__Action item__: Return exactly the span of lines in the following data that opens with the line containing "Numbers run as" and closes with the line containing "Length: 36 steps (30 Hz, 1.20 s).". Include nothing else.

__Recorded data__:
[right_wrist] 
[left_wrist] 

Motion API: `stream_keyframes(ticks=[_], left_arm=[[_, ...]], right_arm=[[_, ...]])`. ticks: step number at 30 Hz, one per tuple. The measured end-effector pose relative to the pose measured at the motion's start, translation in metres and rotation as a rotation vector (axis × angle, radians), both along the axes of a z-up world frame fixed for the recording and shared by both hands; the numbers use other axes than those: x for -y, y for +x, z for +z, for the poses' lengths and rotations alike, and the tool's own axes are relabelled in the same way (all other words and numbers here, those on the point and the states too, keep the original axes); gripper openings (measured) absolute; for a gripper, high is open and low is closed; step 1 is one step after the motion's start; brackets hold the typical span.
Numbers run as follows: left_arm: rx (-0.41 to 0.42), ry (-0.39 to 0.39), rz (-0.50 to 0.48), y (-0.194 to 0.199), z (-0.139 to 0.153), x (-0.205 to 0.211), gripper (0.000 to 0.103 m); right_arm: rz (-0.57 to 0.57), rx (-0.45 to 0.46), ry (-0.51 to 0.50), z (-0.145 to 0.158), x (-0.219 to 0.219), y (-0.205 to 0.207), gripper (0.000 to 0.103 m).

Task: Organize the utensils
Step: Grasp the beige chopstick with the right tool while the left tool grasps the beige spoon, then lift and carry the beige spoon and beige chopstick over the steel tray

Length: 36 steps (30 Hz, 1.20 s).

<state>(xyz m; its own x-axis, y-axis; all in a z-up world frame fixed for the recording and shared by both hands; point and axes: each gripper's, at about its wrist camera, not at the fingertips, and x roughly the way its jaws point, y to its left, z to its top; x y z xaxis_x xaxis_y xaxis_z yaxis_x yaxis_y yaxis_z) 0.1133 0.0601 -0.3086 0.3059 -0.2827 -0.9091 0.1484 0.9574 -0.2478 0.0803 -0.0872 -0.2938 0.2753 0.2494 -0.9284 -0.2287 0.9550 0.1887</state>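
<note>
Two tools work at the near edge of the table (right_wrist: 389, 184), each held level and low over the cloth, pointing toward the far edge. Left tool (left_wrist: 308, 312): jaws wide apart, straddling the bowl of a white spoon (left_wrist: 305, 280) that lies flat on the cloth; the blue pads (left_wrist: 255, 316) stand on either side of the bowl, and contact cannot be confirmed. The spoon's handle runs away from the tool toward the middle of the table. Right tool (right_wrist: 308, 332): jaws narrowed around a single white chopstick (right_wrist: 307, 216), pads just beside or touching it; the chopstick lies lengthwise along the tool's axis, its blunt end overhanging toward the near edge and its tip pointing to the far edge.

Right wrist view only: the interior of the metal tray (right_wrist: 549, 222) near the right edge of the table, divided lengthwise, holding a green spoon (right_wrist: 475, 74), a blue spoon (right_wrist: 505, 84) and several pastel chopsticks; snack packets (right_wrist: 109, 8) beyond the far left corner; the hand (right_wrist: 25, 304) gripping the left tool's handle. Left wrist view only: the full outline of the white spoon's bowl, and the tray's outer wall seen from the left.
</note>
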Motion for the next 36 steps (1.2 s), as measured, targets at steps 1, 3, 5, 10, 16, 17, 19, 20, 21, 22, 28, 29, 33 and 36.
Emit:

__Answer area__:
Numbers run as follows: left_arm: rx (-0.41 to 0.42), ry (-0.39 to 0.39), rz (-0.50 to 0.48), y (-0.194 to 0.199), z (-0.139 to 0.153), x (-0.205 to 0.211), gripper (0.000 to 0.103 m); right_arm: rz (-0.57 to 0.57), rx (-0.45 to 0.46), ry (-0.51 to 0.50), z (-0.145 to 0.158), x (-0.219 to 0.219), y (-0.205 to 0.207), gripper (0.000 to 0.103 m).

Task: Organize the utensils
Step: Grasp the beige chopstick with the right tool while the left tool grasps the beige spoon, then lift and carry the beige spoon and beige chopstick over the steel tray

Length: 36 steps (30 Hz, 1.20 s).

The work is done, and the output is complete.